The late Feisal Husseini, perhaps the most important Palestinian leader of our age, scion of the Moslem Husseini family of Jerusalem, coined the term ‘Our Jerusalem’. “A day will come when a Jew speaking about ‘our Jerusalem’, will mean Israelis and Palestinians, and an Arab speaking about ‘our Jerusalem’ will mean Palestinians and Israelis,” he said. Husseini sought to tell Palestinians and Israelis that the claims of both nations should be fully recognised in this Holy City in order to reach a resolution to the conflict.

Despite extreme segregation of Jews and Arabs in the city and 43 years of efforts by consecutive Israeli governments to create a Jewish majority there is still scope for Palestinian sovereignty over East Jerusalem. But with Israel continuing to create facts on the ground that would pre-empt the possibility of Jerusalem serving as capital to two states, time is running out. This is the reason why the Palestinian Authority (PA) has been insisting on freezing Israeli settlement building in East Jerusalem during the current proximity talks.

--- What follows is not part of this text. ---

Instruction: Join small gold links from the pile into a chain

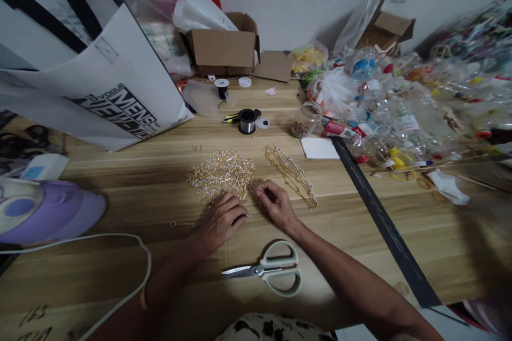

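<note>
My left hand (224, 219) is closed, fingers curled, at the front edge of a pile of gold and clear beaded links (224, 173). A thin beaded chain (184, 224) with a ring at its end runs under this hand from the left, and a tiny shiny bit shows at the fingertips. Just right of the pile, my right hand (277, 203) pinches thumb and forefinger together; what is between them is too small to make out. Finished-looking gold bead chains (292, 176) lie beyond it. Scissors (266, 269) with pale handles rest between my forearms.
Behind the pile stand a wire spool (247, 121) and a dark thread spool (221, 88). A jar of beads (304, 120) and heaped plastic bottles (404, 112) fill the right. A large paper bag (120, 85), a purple device (52, 210) and a white cable (146, 256) are left.
</note>
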Demonstrator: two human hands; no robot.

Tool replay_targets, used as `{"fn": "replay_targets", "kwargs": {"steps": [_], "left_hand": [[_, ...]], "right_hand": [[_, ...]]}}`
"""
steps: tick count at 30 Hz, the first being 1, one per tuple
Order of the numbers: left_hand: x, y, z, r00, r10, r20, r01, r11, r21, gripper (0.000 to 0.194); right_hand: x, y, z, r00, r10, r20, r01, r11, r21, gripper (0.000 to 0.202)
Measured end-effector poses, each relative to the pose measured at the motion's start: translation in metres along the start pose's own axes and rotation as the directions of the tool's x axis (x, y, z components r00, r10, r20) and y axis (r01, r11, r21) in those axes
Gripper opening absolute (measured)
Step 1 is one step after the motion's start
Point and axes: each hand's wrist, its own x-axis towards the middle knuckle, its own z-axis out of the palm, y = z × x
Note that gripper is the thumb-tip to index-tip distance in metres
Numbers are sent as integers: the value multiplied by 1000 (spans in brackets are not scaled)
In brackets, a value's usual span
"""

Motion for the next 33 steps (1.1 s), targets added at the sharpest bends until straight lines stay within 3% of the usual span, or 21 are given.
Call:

In a series of closed roundtable discussions conducted by the Israel/Palestine Center for
Research and Information (IPCRI) a group of Palestinian and Israeli experts on Jerusalem – many of them well-known public figures – was brought together for an in depth discussion on the future of the Old City within its historical walls.

The group arrived at the following conclusions: Israelis must recognise Palestinian sovereignty over the Moslem and Christian quarters, and the Palestinians must recognise Israeli sovereignty over the Jewish quarter. The only area of dispute within the walls of the Old City for the group was the fate of the Armenian Quarter. Due to its unique population and its sensitive location near the Jewish quarter – both sides claim jurisdiction over it.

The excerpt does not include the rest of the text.